Abstracting, classification, and indexing, are all culturally embedded systems of organization that are physical manifestations of our cultural, social, and personal relationships to ideas. For the end user, these systems and the people behind them are usually invisible, even more so when they function well. These systems form maps upon which texts are laid, and with which people can choose a variety of routes through which to travel. Road maps reveal routes to their users which may be the fastest, the most scenic, the least expensive, or whatever other expectations a traveler might have. Abstracting, classification, and indexing, whether in the stacks or in the search engine, allow a researcher or browser to make their searching more efficient, in terms of both speed and accuracy, by deprioritizing the extraneous and highlighting the necessary. In fact, it could be said that whatever their processes, these efficiencies are their only goals.

References

Bland, R.N. and Stoffan, M.A. Returning classification to the catalog. Information Technology and Libraries, 27(3), 55-60.

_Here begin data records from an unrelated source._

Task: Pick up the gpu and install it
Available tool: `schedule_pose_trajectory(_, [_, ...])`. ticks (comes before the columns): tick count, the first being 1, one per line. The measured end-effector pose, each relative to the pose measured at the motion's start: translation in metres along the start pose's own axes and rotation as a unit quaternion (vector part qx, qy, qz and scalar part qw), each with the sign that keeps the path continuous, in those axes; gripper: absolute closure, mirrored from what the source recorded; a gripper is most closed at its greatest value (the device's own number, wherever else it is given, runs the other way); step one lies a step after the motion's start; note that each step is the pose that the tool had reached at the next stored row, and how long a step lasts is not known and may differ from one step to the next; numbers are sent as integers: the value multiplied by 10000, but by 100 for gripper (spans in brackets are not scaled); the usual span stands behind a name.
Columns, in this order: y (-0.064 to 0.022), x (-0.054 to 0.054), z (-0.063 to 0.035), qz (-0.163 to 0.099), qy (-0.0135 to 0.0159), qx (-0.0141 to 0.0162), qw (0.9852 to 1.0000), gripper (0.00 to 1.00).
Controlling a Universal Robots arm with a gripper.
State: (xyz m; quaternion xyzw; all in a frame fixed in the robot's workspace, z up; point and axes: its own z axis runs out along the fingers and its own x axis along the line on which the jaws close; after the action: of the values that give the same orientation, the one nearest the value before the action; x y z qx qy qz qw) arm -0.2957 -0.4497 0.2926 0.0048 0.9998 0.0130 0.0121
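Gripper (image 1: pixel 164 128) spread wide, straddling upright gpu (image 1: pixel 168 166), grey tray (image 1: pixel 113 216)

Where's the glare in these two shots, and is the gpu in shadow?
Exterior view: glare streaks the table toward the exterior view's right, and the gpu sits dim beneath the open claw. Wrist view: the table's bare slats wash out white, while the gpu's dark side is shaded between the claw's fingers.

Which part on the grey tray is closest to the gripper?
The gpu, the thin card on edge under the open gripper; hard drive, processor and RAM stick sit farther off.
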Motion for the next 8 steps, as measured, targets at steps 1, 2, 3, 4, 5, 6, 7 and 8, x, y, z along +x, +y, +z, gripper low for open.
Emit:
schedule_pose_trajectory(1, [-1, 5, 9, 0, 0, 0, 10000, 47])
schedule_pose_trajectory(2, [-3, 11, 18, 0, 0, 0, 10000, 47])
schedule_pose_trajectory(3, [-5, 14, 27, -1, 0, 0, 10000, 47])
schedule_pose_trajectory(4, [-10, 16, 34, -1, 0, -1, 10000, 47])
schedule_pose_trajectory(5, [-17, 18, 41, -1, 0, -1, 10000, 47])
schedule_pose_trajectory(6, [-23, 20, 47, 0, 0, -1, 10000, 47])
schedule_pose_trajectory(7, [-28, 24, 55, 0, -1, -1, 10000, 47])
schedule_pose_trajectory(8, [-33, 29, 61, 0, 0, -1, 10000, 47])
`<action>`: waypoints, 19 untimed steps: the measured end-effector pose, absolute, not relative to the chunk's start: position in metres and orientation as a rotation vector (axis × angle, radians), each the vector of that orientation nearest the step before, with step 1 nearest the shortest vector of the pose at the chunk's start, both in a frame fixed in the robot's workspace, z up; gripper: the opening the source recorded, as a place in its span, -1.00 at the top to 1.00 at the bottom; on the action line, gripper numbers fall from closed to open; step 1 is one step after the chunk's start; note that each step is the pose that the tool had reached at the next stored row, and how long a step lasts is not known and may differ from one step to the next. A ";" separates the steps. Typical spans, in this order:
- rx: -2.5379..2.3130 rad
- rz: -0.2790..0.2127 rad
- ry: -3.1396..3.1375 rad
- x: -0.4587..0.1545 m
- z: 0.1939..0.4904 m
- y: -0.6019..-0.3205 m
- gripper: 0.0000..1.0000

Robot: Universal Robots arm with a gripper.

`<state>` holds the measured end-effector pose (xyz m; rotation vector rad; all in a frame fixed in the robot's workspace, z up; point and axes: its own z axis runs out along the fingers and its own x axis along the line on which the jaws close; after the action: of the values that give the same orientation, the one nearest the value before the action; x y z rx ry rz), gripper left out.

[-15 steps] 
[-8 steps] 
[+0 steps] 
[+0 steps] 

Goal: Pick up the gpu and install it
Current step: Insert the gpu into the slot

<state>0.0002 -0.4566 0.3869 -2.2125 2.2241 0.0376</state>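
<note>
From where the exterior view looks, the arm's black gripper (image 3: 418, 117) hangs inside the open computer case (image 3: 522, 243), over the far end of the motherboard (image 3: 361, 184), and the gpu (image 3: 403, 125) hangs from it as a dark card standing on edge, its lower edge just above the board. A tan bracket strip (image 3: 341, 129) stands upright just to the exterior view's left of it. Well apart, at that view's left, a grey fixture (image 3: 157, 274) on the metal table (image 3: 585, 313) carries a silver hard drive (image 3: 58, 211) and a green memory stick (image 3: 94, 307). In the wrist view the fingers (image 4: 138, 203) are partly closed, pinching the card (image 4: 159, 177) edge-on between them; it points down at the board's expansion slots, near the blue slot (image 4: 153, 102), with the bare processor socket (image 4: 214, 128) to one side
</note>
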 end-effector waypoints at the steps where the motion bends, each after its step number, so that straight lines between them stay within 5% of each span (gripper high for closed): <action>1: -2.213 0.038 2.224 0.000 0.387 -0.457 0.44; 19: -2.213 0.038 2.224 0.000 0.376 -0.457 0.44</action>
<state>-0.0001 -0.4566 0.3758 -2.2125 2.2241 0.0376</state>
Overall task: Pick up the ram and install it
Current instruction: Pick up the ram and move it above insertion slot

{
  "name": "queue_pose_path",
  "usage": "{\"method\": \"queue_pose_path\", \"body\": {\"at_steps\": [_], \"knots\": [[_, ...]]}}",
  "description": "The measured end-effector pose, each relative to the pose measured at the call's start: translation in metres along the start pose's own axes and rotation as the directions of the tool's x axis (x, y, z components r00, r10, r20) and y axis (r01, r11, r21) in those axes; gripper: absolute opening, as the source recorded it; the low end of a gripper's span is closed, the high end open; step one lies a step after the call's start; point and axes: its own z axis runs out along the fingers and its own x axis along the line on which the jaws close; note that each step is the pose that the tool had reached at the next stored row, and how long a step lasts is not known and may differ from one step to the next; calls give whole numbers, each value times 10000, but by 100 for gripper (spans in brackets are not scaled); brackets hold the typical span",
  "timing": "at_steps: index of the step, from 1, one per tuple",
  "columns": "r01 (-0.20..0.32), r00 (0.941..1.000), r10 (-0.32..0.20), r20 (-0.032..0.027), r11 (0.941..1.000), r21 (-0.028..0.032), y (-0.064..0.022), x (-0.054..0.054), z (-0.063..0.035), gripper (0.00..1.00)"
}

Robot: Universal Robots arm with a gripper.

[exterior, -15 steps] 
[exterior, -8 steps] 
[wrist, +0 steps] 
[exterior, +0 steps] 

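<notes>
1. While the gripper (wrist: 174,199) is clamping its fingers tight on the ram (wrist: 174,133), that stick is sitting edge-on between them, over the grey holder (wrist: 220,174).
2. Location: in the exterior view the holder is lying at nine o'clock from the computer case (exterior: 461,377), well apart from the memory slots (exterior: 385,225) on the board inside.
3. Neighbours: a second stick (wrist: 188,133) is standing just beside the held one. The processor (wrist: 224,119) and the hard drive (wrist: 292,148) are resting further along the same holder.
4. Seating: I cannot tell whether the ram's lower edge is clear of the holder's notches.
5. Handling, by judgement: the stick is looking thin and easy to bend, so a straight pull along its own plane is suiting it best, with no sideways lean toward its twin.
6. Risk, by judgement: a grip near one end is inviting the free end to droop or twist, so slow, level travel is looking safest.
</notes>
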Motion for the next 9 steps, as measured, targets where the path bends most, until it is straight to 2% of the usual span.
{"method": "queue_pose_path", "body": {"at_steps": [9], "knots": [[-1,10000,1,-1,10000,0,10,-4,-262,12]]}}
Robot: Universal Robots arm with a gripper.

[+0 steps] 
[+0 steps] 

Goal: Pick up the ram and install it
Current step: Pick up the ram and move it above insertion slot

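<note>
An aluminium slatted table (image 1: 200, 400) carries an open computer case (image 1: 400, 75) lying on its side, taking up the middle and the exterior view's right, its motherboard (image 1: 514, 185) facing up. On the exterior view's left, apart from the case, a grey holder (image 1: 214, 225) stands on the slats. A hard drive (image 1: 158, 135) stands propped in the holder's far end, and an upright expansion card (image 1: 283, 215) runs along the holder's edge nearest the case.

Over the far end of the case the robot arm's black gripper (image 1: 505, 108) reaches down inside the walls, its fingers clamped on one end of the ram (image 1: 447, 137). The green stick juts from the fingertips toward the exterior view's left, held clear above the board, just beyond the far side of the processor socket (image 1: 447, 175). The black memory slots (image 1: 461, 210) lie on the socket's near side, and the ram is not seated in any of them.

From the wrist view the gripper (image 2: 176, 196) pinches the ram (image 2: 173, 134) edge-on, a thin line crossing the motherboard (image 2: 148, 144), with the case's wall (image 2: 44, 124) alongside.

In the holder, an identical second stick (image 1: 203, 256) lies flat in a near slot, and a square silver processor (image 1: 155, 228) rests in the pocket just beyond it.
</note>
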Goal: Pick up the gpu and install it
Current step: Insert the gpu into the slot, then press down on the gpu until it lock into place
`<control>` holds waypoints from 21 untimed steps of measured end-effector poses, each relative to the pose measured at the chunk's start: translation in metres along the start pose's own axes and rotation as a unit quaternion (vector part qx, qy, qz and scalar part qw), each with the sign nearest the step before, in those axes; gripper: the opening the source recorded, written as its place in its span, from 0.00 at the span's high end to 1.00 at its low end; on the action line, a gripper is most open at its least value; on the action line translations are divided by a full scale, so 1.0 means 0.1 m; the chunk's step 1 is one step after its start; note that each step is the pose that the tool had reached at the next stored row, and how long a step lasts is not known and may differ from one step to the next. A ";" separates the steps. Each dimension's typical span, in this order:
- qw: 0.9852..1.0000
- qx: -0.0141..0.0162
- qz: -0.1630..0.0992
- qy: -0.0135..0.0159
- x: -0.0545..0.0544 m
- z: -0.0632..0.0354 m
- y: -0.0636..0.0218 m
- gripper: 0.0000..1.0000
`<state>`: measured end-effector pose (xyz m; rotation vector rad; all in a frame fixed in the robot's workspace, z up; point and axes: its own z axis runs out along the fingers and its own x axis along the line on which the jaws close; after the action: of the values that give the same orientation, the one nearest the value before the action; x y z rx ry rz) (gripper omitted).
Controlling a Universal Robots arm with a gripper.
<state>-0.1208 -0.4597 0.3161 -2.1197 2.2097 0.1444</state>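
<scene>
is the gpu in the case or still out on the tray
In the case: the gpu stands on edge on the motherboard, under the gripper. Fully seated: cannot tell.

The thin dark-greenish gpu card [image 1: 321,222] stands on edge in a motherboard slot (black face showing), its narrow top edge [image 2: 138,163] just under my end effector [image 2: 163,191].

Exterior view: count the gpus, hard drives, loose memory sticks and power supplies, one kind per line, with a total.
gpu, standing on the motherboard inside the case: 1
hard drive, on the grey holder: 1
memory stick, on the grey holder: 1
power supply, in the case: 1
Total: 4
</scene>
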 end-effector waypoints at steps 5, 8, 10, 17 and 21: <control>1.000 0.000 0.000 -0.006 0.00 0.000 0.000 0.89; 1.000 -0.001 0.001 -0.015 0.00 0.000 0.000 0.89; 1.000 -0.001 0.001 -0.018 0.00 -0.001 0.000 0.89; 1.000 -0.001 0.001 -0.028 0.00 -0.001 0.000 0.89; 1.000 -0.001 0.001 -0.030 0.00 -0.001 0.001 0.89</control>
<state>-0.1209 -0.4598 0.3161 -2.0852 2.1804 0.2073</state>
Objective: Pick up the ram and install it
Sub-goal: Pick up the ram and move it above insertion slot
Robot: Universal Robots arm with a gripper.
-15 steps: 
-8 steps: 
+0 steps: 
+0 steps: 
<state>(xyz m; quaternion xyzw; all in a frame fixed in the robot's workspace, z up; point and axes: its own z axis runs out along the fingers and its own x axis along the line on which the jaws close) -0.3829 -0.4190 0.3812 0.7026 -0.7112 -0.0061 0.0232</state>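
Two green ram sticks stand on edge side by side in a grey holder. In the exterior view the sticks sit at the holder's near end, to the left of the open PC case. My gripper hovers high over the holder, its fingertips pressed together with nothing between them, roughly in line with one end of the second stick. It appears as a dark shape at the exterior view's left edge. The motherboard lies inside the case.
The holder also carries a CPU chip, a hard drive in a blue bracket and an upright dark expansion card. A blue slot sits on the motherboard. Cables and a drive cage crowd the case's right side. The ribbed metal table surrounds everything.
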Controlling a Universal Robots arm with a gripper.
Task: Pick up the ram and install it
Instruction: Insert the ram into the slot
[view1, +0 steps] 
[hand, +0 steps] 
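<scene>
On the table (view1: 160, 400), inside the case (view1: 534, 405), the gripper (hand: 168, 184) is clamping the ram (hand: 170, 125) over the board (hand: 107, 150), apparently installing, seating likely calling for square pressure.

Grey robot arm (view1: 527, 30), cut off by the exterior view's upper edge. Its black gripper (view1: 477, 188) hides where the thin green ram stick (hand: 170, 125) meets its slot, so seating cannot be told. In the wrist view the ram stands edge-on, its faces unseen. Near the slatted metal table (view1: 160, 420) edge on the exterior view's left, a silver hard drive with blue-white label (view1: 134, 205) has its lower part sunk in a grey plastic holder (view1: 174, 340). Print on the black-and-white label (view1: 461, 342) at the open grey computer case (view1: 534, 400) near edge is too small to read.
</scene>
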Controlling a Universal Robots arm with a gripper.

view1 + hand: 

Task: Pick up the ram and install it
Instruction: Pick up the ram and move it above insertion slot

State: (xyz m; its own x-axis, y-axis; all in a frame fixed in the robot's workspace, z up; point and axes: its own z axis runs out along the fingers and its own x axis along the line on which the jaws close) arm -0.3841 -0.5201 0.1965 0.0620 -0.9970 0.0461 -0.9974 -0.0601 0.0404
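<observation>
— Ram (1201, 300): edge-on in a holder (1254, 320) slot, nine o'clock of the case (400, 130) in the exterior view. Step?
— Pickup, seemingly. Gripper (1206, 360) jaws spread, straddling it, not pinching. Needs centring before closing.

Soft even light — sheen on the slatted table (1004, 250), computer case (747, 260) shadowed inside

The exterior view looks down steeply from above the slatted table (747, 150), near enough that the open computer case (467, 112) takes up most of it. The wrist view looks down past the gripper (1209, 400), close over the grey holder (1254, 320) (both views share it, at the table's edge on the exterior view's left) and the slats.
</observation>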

Essay Forum. The Importance of Public Libraries to Students and Society. Online: https://essayforum.com/writing/public-libraries-function-humans-redundant-67598/

Machovec, G. and Strauch, K.. In the company of librarians. Searcher, 20(1), 28-33.

Mullvihill, A.. NFAIS: Studying academic user behavior. Information Today, 28(6).

Salisbury, L.. Is there a future for the traditional abstracting and indexing services? Agricultural Information Worldwide 3(2).

Thanuskodi, S.. Internet use by researchers: A study of Annamalai University. Library Philosophy and Practice, April.